Where there is a prior action pending in another State and there is a question as to whether the parties can be afforded full relief therein, the preferred course is to stay the New York action pending a final determination of the prior action ( see, Lawler v. TropWorld Casino and Entertainment Resort, 238 AD2d 383 [2nd Dept. 1997]; SafeCard Servs. v. American Express Travel Related Servs. Co., 203 AD2d 65 [1st Dept. 1994]). Substantial, not complete, identity of parties is all that is required to invoke paragraph 4 of subdivision (a) of CPLR 3211 ( see, White Light Prod. v. On The Scene Prod., 231 AD2d 90, 93 [1st Dept. 1997]; Barringer v. Zgoda, 91 AD2d 811 [3rd Dept. 1982]). Additionally, it is not necessary that the precise legal theories presented in the first proceeding also be presented in the second proceeding ( see, Matter of Feustel v. Rosenblum, 24 AD3d 549 [2nd Dept. 2005]; Matter of Schaller v. Vacco, 241 AD2d 663 [3rd Dept. 1997]). Rather, it is necessary only that the pleadings be based upon the same actionable wrong ( see, Matter of Feustel v. Rosenblum, 24 AD3d 549, supra; JC Mfg v. NPI Elec., 178 AD2d 505 [2nd Dept. 1991]).
Here, the New Jersey actions were commenced first, in good faith, and have been prosecuted with due diligence; furthermore, no party will suffer undue detriment or gain undue advantage by having those actions determined first ( see, Trinity Products, Inc. v. Burgess Steel LLC, 18 AD3d 318 [1st Dept. 2005]).

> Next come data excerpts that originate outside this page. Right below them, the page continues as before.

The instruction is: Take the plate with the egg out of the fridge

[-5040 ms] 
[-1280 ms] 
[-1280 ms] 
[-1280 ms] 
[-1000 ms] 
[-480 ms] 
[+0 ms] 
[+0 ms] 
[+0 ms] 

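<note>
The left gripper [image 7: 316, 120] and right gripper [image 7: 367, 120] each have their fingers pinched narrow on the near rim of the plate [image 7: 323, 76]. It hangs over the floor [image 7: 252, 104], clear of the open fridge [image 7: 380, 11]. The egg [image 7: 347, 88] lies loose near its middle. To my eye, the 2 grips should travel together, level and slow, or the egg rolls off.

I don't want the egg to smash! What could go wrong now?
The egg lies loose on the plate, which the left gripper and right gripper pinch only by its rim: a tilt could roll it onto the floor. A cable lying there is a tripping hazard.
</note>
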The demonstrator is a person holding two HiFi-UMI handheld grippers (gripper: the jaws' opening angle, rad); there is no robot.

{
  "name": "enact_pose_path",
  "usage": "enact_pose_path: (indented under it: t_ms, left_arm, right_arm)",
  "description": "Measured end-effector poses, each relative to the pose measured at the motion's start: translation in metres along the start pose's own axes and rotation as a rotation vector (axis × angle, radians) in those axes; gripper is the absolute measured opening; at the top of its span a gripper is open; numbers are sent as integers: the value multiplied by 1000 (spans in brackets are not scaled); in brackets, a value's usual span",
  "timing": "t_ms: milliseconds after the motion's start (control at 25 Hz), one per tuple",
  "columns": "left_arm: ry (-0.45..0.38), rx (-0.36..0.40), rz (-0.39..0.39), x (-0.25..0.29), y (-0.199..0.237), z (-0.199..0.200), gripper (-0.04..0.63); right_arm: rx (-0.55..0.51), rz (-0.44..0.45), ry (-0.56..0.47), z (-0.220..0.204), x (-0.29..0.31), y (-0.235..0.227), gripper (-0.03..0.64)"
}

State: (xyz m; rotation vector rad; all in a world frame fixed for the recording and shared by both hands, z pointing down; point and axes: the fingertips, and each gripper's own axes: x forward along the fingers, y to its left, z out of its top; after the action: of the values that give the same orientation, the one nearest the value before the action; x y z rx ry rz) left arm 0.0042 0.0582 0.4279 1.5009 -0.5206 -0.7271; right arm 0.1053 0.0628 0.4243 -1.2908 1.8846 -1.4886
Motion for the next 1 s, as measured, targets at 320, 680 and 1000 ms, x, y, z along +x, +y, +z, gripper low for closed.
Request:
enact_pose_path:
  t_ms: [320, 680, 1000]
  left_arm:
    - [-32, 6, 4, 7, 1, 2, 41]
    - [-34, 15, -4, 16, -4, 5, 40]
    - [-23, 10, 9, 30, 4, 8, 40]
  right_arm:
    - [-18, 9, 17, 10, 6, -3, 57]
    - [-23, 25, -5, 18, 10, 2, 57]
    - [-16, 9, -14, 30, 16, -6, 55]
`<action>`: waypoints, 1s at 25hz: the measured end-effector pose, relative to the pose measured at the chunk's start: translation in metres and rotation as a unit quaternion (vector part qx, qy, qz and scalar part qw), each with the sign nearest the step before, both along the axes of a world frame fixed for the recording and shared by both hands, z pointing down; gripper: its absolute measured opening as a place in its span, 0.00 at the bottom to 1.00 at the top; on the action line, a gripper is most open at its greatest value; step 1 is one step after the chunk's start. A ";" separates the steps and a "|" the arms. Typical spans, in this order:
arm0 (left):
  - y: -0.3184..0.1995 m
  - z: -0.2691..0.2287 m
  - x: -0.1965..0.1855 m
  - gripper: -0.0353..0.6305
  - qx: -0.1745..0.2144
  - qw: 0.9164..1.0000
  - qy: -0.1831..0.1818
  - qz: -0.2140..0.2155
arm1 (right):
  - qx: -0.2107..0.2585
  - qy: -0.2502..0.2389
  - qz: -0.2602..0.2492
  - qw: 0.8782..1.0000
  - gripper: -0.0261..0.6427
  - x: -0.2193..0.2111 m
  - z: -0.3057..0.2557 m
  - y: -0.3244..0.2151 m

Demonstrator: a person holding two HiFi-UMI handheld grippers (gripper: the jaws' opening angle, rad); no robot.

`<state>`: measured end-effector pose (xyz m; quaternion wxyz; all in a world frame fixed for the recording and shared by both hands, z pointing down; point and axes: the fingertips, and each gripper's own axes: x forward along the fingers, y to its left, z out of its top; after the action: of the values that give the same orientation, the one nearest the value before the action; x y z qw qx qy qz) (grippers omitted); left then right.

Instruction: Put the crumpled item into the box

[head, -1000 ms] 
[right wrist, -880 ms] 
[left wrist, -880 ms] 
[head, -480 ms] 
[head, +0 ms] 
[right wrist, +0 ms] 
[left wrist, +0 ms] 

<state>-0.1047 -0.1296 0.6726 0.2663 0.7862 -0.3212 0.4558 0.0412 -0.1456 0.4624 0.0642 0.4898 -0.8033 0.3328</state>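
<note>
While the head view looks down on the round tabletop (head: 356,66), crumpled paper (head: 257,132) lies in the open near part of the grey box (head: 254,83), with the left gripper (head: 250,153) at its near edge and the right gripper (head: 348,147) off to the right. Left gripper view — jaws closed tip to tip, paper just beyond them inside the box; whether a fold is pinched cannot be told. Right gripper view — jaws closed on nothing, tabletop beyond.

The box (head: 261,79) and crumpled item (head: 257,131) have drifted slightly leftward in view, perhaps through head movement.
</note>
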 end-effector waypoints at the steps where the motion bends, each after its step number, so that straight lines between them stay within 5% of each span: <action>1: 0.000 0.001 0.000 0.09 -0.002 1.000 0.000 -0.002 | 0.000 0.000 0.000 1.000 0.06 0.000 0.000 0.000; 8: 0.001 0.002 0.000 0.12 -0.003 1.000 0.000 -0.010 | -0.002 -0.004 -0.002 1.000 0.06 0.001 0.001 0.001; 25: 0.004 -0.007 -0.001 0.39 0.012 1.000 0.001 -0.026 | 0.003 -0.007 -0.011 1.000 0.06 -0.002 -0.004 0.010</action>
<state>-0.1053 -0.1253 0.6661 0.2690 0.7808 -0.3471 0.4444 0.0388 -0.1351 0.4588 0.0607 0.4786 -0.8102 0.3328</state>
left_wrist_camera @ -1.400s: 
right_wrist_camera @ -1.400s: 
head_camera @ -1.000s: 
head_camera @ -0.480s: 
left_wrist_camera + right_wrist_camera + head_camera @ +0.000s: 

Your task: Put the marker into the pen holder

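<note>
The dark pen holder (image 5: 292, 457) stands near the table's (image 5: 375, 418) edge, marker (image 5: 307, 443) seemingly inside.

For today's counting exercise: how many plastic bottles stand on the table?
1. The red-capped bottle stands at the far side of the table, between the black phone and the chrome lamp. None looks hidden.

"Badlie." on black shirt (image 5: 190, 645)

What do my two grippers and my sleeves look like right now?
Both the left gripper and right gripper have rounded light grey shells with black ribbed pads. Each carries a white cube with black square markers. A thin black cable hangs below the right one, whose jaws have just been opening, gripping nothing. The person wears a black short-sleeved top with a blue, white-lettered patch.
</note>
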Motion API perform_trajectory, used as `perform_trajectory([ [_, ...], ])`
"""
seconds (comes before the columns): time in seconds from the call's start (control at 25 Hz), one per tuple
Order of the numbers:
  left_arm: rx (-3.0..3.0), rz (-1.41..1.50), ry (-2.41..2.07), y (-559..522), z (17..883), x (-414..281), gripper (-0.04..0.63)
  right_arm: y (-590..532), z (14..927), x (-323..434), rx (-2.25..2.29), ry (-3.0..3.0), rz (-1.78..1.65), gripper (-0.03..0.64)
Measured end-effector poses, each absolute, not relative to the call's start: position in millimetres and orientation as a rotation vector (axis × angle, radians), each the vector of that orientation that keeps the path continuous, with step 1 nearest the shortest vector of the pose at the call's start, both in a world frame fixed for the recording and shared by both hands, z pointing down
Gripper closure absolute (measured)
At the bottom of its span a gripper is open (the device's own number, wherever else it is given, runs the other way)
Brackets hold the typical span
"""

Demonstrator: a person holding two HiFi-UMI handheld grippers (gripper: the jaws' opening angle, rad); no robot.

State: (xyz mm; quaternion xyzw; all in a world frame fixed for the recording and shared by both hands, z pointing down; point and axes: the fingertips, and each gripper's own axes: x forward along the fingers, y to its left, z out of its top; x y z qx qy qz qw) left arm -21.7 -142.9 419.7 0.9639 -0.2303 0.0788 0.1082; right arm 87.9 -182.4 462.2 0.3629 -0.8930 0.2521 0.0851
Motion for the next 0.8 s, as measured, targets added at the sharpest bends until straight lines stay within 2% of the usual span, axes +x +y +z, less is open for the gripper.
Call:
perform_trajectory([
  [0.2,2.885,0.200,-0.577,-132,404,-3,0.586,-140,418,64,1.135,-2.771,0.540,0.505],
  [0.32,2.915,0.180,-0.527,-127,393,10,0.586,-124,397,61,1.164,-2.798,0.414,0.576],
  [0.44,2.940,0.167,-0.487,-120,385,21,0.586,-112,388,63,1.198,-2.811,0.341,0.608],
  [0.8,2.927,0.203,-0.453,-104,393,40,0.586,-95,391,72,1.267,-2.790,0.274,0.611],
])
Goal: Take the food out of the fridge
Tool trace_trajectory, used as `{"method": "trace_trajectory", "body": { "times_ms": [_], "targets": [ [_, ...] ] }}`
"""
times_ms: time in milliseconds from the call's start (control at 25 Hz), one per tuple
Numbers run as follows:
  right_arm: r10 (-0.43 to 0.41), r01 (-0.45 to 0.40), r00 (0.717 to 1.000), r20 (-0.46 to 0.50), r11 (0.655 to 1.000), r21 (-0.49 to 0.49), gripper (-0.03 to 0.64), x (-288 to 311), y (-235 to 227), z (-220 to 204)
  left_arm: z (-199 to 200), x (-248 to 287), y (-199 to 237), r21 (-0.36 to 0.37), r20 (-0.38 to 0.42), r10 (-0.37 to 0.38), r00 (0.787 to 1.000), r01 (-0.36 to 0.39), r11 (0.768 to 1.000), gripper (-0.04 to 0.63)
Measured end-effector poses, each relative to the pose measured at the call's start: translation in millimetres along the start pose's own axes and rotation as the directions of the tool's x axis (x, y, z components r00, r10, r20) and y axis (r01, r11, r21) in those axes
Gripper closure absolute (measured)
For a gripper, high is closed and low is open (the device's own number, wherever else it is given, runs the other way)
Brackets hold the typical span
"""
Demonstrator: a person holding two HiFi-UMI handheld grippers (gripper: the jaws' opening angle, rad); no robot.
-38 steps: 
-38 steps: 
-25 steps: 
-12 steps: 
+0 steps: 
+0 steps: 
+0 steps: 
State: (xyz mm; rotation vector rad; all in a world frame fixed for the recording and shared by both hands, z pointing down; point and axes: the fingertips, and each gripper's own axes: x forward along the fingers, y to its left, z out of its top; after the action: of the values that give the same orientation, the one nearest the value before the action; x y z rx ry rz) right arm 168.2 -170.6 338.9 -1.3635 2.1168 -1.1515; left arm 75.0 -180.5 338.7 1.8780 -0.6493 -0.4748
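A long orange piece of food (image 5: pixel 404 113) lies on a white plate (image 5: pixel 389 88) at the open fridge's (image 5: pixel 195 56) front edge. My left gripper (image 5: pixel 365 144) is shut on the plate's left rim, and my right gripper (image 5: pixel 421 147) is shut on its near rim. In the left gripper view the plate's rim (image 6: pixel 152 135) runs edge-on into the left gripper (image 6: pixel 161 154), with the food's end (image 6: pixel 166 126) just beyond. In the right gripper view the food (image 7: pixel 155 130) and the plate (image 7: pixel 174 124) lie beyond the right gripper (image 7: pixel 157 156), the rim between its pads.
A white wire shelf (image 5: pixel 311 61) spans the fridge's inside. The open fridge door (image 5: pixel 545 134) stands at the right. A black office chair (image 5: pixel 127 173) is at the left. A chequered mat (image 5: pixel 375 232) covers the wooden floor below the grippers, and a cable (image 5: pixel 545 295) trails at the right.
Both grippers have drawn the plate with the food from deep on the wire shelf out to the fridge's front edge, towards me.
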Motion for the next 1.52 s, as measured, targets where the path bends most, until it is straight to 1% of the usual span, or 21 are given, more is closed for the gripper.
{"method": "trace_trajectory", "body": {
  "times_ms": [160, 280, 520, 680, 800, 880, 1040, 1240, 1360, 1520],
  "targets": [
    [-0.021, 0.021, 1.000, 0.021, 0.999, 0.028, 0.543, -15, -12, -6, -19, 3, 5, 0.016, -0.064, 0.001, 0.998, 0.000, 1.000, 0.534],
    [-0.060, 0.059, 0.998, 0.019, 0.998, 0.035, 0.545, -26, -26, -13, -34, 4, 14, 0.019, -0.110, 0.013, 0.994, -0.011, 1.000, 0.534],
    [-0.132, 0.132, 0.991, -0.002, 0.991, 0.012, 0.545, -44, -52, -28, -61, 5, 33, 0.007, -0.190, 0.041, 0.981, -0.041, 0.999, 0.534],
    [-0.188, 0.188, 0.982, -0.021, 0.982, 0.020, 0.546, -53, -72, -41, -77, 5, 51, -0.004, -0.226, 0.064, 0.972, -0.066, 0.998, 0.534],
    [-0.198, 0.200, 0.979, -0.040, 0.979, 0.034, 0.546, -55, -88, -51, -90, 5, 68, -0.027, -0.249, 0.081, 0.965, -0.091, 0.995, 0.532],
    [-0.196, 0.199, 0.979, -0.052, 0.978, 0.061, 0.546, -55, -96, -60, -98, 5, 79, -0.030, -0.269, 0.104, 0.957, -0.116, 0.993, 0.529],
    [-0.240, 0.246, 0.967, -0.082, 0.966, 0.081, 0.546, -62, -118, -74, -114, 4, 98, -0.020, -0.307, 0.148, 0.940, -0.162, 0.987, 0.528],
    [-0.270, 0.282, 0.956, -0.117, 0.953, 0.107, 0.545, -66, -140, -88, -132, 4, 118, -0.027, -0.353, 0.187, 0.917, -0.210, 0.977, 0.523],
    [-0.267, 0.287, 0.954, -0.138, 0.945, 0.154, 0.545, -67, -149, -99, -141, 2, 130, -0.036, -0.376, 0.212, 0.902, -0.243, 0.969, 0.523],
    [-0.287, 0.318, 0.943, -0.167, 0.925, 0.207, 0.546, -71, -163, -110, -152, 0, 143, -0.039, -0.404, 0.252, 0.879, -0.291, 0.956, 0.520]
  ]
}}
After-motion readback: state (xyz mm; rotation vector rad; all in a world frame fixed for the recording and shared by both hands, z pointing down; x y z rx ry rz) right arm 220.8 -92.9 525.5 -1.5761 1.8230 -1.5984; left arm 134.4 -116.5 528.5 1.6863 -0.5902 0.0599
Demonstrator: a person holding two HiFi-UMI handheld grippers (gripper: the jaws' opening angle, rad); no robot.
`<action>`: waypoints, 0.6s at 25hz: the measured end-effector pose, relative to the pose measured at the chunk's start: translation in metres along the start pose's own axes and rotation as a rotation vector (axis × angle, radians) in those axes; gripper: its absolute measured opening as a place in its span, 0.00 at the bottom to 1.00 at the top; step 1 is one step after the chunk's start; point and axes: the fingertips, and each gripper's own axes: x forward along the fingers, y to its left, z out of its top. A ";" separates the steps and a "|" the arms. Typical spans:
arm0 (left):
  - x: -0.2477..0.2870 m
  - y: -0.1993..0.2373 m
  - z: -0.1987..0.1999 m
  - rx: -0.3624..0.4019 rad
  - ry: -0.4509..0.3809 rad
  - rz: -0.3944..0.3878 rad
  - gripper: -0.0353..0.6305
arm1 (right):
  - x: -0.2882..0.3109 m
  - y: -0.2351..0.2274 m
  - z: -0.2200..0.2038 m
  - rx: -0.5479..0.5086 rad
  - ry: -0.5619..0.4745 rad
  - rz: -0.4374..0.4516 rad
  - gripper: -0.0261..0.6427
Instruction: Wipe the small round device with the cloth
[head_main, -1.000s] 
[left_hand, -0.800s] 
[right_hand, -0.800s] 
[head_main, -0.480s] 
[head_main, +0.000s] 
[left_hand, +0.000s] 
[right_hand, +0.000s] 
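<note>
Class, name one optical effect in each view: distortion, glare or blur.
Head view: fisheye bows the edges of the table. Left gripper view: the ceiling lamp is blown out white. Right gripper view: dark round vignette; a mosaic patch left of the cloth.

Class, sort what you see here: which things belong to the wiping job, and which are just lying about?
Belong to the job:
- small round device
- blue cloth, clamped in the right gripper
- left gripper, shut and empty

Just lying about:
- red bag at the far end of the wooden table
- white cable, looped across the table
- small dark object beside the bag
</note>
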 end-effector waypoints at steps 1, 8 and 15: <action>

Additionally, the pleadings in all actions (New Jersey as well as this court) show that they all arise out of the same alleged actionable wrongs ( see, Matter of Feustel v. Rosenblum, 24 AD3d 549, supra; White Light Prods. v. On The Scene Prods., 231 AD2d 90, supra). Finally, these actions should be stayed particularly since the New Jersey actions for breach of contract may well determine the underlying issue regarding the liens in these actions ( see, Trinity Products, Inc. v. Burgess Steel LLC, 18 AD3d 318, supra).
On the court's own motion Actions No. 1 and 2 are consolidated for purposes of joint trial only is granted. Each case shall maintain its individual index number, calendar number and bill of costs and the order of opening and closing shall be reserved for the trial judge.
Accordingly, it is
ORDERED, that Heartland's motions in Action No. 1 and Action No. 2 to stay these actions pending resolution of the New Jersey actions are granted and these actions are stayed; and it is further
ORDERED, that the cross-motions are stayed pending further determination of this Court; and it is further
ORDERED, that Actions No. 1 and 2 are consolidated for the purpose of joint trial; and it is further
ORDERED, that the parties are to appear for a Status Conference on December 12, 2006, at 9:30 a.m.